Work item: Take every line from the records below that includes the word "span".

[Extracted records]
------------------------------------------------------------
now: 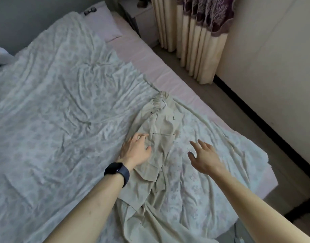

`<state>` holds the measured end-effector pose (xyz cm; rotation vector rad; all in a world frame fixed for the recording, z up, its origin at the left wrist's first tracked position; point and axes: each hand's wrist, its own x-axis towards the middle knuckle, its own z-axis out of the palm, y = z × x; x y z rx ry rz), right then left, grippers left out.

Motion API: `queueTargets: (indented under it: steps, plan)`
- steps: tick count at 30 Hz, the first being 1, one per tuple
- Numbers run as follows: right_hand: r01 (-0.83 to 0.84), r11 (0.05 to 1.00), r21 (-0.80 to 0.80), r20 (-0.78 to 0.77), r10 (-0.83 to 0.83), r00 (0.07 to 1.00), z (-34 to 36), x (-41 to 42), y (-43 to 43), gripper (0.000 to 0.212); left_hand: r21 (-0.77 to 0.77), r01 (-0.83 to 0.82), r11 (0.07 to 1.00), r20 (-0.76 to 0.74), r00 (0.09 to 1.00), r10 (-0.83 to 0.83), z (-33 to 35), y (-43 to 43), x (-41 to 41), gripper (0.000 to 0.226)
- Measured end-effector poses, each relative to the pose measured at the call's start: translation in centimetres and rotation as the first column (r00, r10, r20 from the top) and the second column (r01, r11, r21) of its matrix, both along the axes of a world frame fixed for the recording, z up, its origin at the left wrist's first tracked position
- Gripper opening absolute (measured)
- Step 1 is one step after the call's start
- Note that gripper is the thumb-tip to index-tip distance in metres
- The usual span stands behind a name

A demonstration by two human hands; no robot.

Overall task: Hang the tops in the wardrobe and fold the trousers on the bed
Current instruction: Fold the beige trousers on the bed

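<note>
One pr trousers (161, 123) on bed (159, 71), left hand (135, 151) touching; right hand (204, 157) beside

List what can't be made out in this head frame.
Wardrobe: outside the head view entirely.
Trousers: leg ends cut off by the bottom edge.
Left hand: its own back hides whether the fingertips pinch the fabric or only press.
Dark object on the pillow: too small to identify.

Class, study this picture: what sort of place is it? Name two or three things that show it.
Most likely a bedroom in a home: a bed with a rumpled floral sheet, a pillow at its head, and long pleated curtains beyond it.
</note>
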<state>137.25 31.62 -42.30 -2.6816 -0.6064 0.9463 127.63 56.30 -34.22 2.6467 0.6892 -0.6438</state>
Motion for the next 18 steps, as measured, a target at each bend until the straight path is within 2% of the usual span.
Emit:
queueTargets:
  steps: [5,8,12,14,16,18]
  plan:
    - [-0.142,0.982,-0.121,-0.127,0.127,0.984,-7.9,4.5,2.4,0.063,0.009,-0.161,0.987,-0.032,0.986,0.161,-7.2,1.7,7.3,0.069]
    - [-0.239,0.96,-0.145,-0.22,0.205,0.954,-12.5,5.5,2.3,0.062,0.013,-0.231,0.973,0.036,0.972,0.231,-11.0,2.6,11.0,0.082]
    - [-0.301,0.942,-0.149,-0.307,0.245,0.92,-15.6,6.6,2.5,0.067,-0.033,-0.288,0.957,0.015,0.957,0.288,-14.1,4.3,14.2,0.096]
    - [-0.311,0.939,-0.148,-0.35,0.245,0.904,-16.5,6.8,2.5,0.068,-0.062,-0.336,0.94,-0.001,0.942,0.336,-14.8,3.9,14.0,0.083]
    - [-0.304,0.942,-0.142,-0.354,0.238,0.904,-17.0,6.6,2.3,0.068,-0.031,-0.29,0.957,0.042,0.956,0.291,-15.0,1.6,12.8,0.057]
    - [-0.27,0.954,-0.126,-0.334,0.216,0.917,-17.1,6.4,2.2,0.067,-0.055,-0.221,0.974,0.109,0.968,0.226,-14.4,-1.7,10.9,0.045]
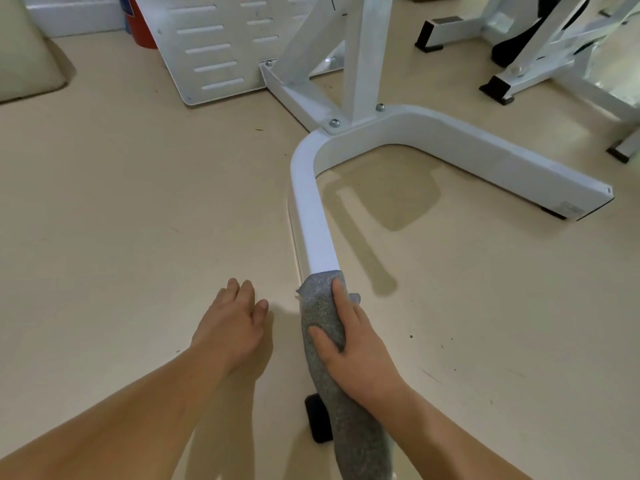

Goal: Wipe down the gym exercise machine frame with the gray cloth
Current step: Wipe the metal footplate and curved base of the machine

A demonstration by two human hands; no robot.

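Observation:
The white U-shaped base bar of the gym machine frame [313,209] lies on the floor and curves from the upright post toward me. A gray cloth [320,318] is draped over the near end of that bar and trails down toward the bottom edge of the view. My right hand [356,344] lies on the cloth, thumb on the left side and fingers over the top and right, gripping cloth and bar together. My left hand [233,322] rests flat on the beige floor just left of the bar, fingers relaxed, holding nothing.
A black rubber foot [317,422] sticks out under the bar's near end. A white perforated plate [214,46] stands at the back, with a red object [143,26] behind it. Other white machine legs with black end caps [498,88] sit at the upper right.

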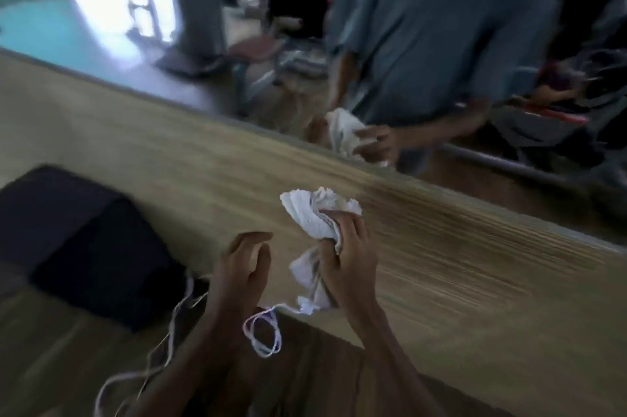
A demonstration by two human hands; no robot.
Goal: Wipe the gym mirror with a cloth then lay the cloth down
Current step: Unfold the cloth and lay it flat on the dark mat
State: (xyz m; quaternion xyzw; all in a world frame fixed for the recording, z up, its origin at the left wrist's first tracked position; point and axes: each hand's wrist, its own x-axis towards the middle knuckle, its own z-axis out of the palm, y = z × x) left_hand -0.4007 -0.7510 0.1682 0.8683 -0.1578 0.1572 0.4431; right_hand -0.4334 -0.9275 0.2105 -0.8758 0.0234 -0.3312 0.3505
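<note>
The view is blurred by motion. My right hand (pixel 346 253) grips a crumpled white cloth (pixel 315 213) in front of the beige wall below the gym mirror (pixel 237 43). Loose threads (pixel 263 335) hang from the cloth's lower end. My left hand (pixel 242 267) hovers just to the left of the cloth with its fingers loosely curled and holds nothing. The mirror fills the upper part of the view and reflects a person in a blue-grey shirt holding the same cloth.
A black padded block (pixel 81 240) sits at the left against the beige wall (pixel 441 247). A wooden floor (pixel 51 348) lies below it. Thin white cords (pixel 135 379) trail near my left forearm. Gym equipment shows in the mirror's reflection.
</note>
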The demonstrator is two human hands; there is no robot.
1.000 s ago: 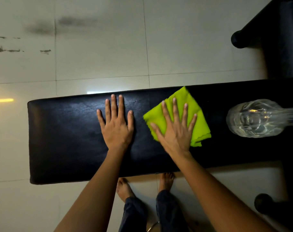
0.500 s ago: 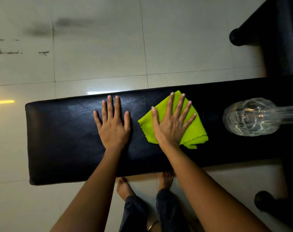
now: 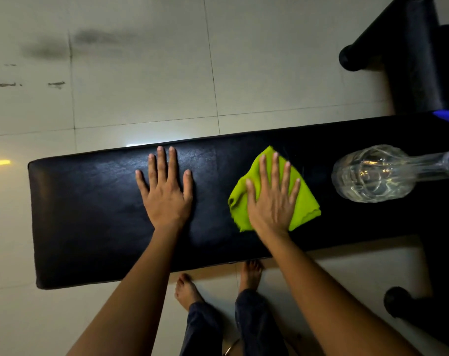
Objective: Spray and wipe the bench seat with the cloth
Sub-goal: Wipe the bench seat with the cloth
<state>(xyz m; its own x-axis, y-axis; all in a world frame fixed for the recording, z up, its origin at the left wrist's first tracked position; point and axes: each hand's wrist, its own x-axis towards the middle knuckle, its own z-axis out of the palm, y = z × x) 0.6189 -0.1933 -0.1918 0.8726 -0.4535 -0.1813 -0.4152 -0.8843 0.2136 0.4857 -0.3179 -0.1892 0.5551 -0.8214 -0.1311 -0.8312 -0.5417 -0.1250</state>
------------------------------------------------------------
Written solution:
- The usual span stands behind a name
Motion for the next 18 steps, as measured, a target at each bend until the straight path is within 2% of the usual span.

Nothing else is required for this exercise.